- TASK DETAILS
Scan the material for the word "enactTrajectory" and copy each line where it occurs.

DATASET SECTION Block Start

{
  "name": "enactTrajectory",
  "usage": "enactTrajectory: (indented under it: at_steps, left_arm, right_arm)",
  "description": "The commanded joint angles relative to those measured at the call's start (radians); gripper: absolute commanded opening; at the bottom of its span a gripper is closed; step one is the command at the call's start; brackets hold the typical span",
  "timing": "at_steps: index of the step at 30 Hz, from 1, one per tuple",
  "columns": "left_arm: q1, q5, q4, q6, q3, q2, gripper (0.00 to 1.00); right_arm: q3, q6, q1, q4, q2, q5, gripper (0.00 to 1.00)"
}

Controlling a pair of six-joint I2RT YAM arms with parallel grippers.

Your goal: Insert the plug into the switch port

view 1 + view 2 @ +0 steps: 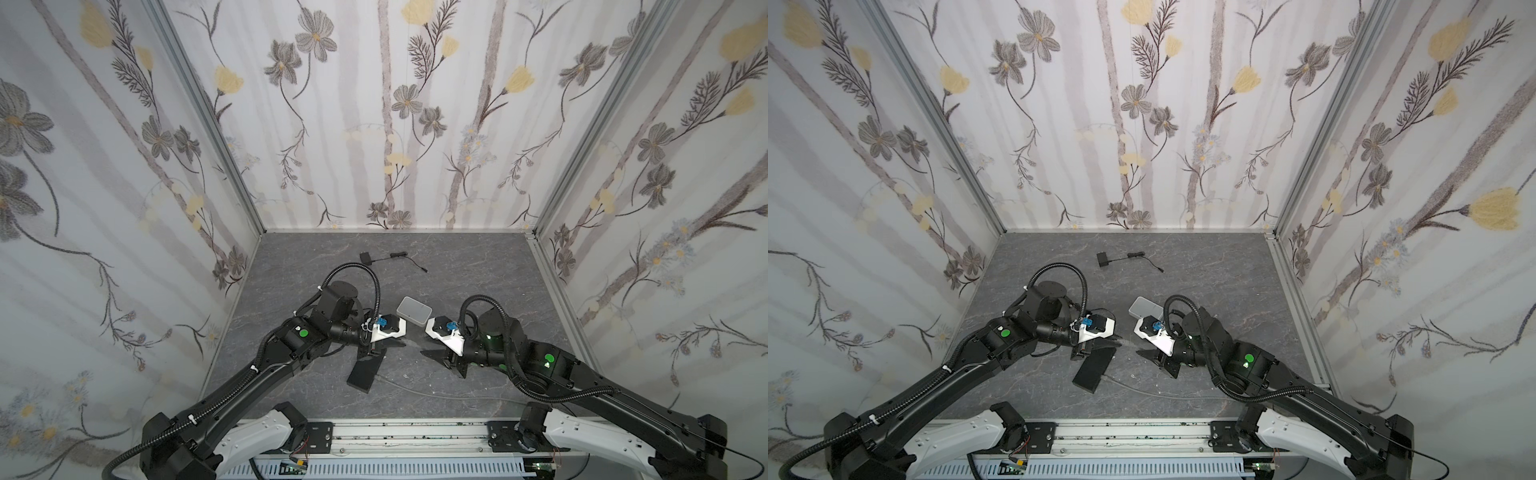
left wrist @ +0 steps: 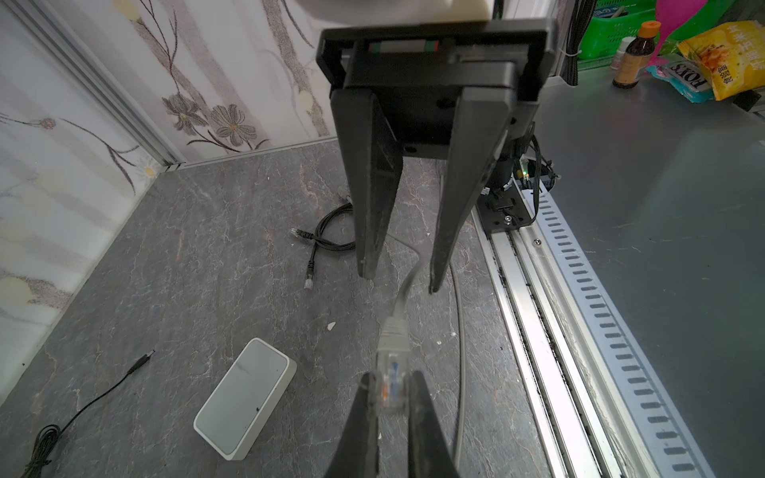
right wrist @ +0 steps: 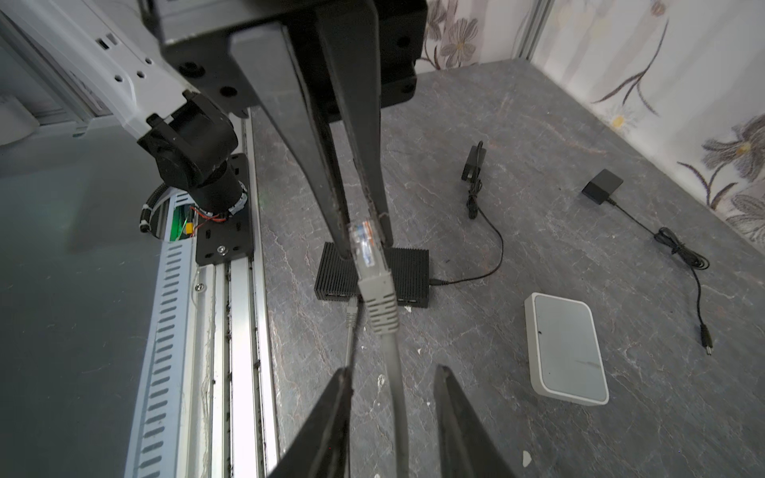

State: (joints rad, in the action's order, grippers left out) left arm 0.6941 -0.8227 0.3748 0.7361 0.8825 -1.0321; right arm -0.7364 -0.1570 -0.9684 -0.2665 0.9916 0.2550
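My left gripper (image 2: 391,378) is shut on the clear plug (image 2: 391,362) of a grey cable (image 3: 397,397) and holds it off the table. Straight opposite, my right gripper (image 3: 392,369) stands open, and the cable runs between its fingers without touching them. In both top views the left gripper (image 1: 401,343) and right gripper (image 1: 426,354) point at each other, tips a short gap apart. The flat white box (image 1: 414,309) with the pale grey top lies just behind them. The same white box (image 2: 244,397) shows no switch port on its visible side faces.
A ribbed black box (image 3: 410,265) lies under the left gripper with another grey plug (image 3: 351,310) in its side. A black adapter (image 1: 365,257) with its lead lies near the back wall. A black cable (image 2: 327,236) is coiled on the table. The metal rail (image 1: 407,432) runs along the front edge.
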Motion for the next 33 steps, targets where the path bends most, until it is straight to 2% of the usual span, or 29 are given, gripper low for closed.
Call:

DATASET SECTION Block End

- EXPECTED OUTPUT
  "name": "enactTrajectory",
  "usage": "enactTrajectory: (indented under it: at_steps, left_arm, right_arm)",

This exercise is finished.